DESCRIPTION OF THE TASK |
Reproduce verbatim the lines of the material below, starting at the line with "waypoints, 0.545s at" and ending at the line with "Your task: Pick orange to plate", both inclusive; skip the rest.

TASK MATERIAL |
Segment Open
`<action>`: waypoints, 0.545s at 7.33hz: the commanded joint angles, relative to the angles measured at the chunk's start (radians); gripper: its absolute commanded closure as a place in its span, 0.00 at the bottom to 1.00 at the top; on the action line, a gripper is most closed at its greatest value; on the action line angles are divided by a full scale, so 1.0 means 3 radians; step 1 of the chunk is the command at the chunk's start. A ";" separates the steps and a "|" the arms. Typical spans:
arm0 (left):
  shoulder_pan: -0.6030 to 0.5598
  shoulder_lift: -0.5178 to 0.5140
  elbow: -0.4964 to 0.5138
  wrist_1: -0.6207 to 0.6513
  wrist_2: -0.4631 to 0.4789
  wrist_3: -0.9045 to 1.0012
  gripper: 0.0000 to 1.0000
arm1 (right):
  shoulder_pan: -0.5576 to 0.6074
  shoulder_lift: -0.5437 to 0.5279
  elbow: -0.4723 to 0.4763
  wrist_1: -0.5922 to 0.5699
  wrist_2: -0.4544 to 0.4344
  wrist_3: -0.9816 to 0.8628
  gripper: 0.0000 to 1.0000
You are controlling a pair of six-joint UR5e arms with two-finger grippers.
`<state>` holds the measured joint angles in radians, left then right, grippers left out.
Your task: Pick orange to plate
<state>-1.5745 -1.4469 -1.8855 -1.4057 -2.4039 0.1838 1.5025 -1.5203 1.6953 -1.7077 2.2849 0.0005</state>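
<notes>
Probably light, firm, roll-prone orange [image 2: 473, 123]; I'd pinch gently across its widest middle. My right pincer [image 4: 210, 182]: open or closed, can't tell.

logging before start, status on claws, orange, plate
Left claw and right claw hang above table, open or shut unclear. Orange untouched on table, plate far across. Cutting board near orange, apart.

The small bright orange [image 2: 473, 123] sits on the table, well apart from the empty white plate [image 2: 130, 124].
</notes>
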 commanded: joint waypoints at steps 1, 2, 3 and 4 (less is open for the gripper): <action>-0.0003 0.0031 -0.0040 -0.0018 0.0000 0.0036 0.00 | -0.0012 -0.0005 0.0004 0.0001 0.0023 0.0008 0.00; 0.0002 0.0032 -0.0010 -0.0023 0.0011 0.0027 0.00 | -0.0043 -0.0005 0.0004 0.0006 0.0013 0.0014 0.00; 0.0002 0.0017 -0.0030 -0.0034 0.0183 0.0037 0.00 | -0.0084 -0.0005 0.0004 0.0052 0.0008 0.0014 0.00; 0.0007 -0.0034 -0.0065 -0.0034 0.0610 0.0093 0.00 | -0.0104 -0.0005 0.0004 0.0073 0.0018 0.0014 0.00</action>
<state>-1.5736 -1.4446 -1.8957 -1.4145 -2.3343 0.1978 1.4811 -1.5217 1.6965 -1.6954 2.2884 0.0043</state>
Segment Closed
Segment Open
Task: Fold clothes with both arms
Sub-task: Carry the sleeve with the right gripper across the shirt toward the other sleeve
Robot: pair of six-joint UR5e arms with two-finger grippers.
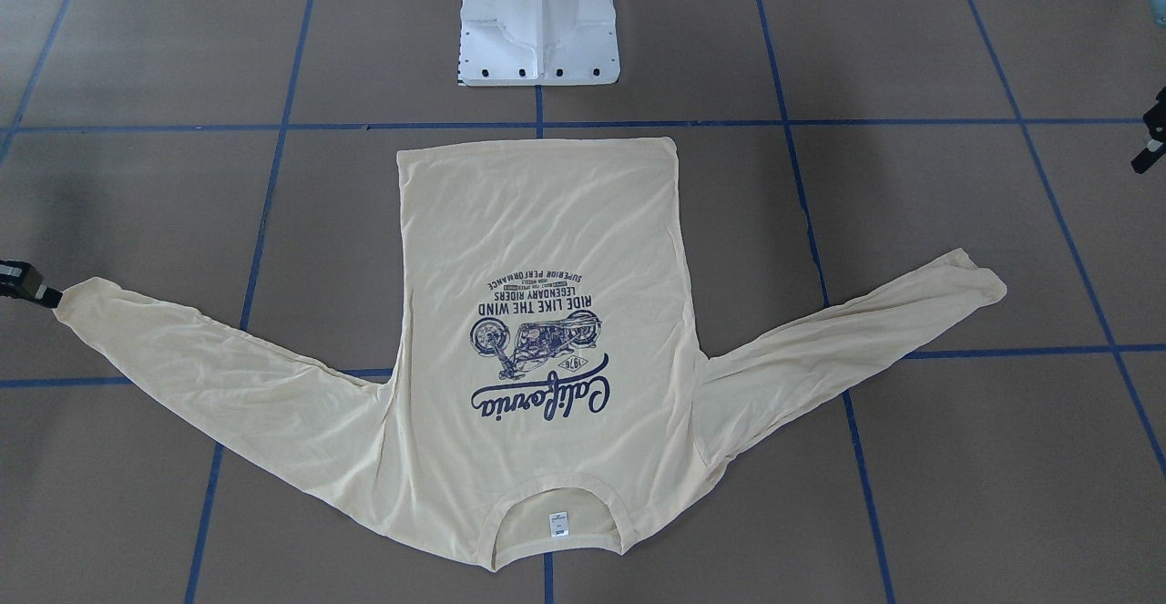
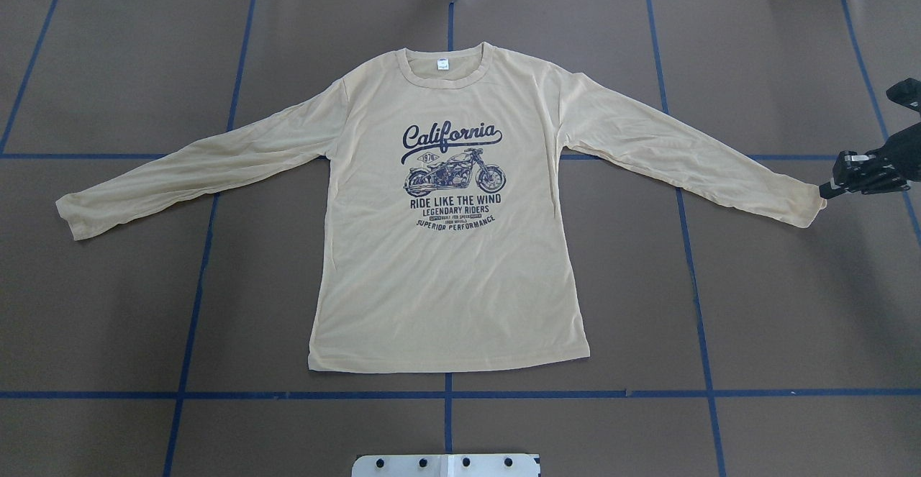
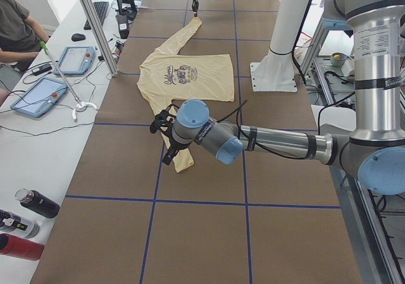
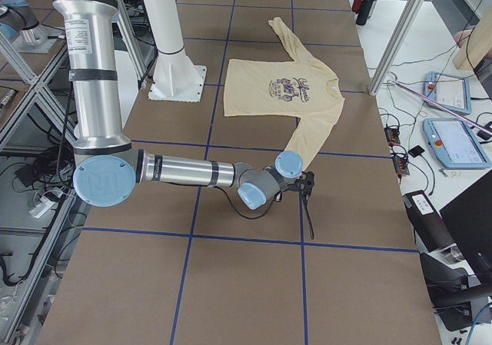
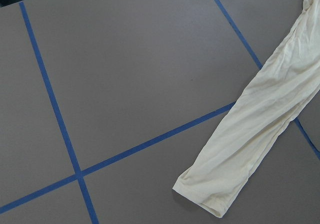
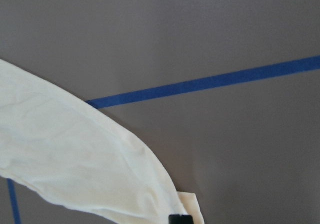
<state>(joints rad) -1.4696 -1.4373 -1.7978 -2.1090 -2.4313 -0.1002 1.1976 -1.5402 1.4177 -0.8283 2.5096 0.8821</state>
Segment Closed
RESULT |
`<action>`: waypoints, 0.545s at 7.33hz: the commanded joint angles, relative to the angles measured at the chunk's start (radians); gripper: its absolute commanded closure as a place in its span, 0.00 at the bottom to 1.00 at the top; on the action line, a gripper is most closed at its greatest value; on the action line angles are divided by a full scale, so 1.0 means 3 radians; step 1 of the chunk is the command at the chunk's start. A ";" separates the steps and a "|" the arms. Typical spans:
arm0 (left):
  shoulder_pan: -0.6030 to 0.5598
  shoulder_lift: -0.5178 to 0.5140
  elbow: -0.4964 to 0.5138
  wrist_1: -0.6207 to 0.6513
  wrist_2: -0.4631 to 0.4789
  wrist_3: -0.9045 to 1.0012
  gripper: 0.0000 to 1.0000
arm1 (right):
  shoulder_pan: -0.5576 to 0.6074
  shoulder_lift: -0.5437 to 0.5279
  elbow: -0.4723 to 0.4763
  wrist_1: -0.5922 to 0.5699
  wrist_2: -0.4544 to 0.4344
  wrist_3: -0.9816 to 0.8628
  gripper: 0.0000 to 1.0000
You are controlling a pair of six-joint UR5e arms with two-finger grippers.
`<state>` holds the measured joint angles in radians, left then right, grippers left out.
Your task: Pick orange to plate

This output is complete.